Es cierto también que cada día son más los locos que pueblan la ciudad, y es por eso que mi intimo grupo de amigos pasó a tener cada vez más miembros, ¿quien lo puede negar? la inestabilidad mental de nuestros pares hace que el día, la vida y la resolución de problemas se vuelva más interesante. Cómo contra parte, también, se puede decir que los conflictos con estas personas, son también más complejos, una mente complicada sólo puede generar problemas retorcidos que no encuentran un fin sólido.

Que no se mal interprete, no se trata del nivel intelectual de cada persona, sino del nivel de desapego que esta tiene con su entorno y sus pares. No estoy diciendo que hay que vivir en una montaña alejado del mundo, comiendo latas de arvejas y cortar leña con un cuchillo dentado, pero nadie debería sentirse mal o culpable por pasar un fin de semana en el más absoluto de los silencios. Si no se puede aprender de y con la soledad a lo largo de la vida, supongo que la muerte puede, entonces, resultar algo muy frustrante para quien la experimente, es decir, todos.

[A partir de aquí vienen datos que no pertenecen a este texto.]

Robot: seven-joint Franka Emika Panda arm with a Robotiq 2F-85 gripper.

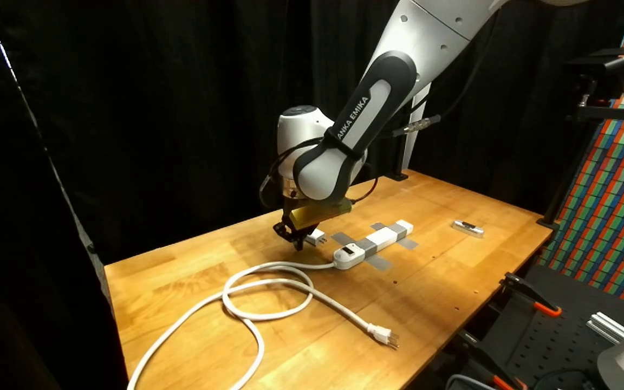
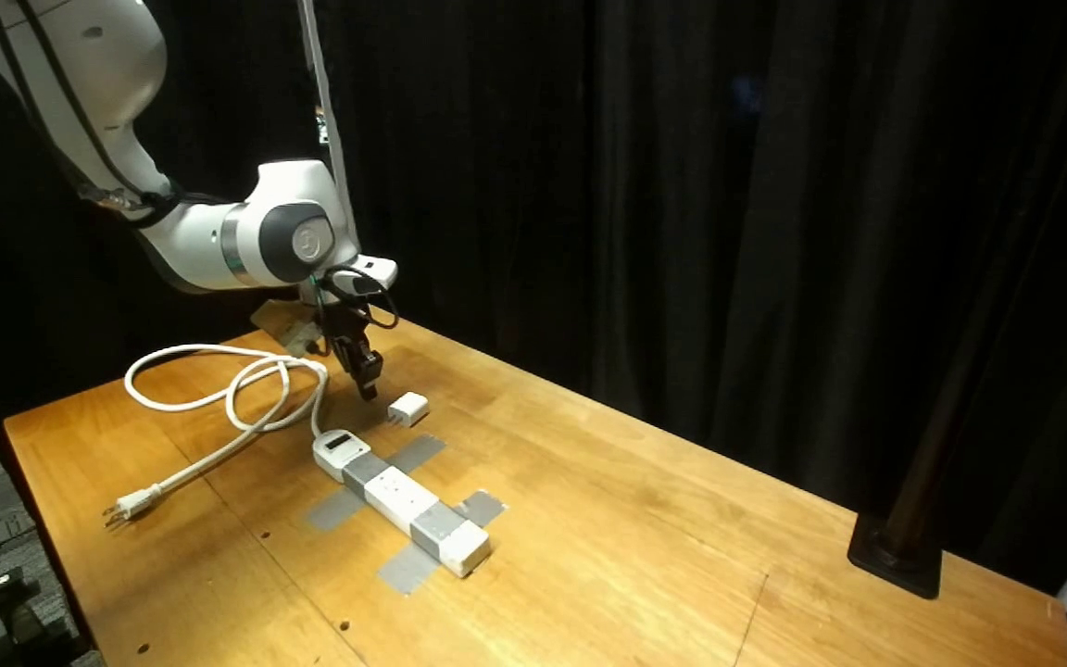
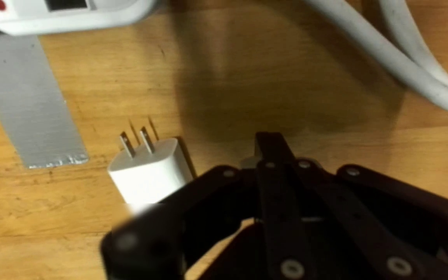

Pero volviendo al tema de la cantidad, con el pasar de los años encuentro un alto crecimiento tanto en el número como en la velocidad con la que aparecen estos desequilibrados mentales que vienen en todas las formas y sabores posibles, no es ningún secreto esta situación. Y es un efecto dominó que hoy reina el mundo: si yo estoy enojado, entonces vos también. Si vos me empujás por la calle sin querer, yo te bajo todos los dientes. Si me rompés el corazón, la próxima persona que pase por mi vida probablemente se lleve el suyo roto también, a modo de transferencia.

Puedo concluir, entonces, en que la desestabilidad mental paso de ser una plaga que afecta a la humanidad desde el principio de los tiempos para pasar a convertirse en una moda, ser una persona normal se ha convertido en el nuevo ser raro.

Es eso o yo me estoy convirtiendo en un viejo de mierda.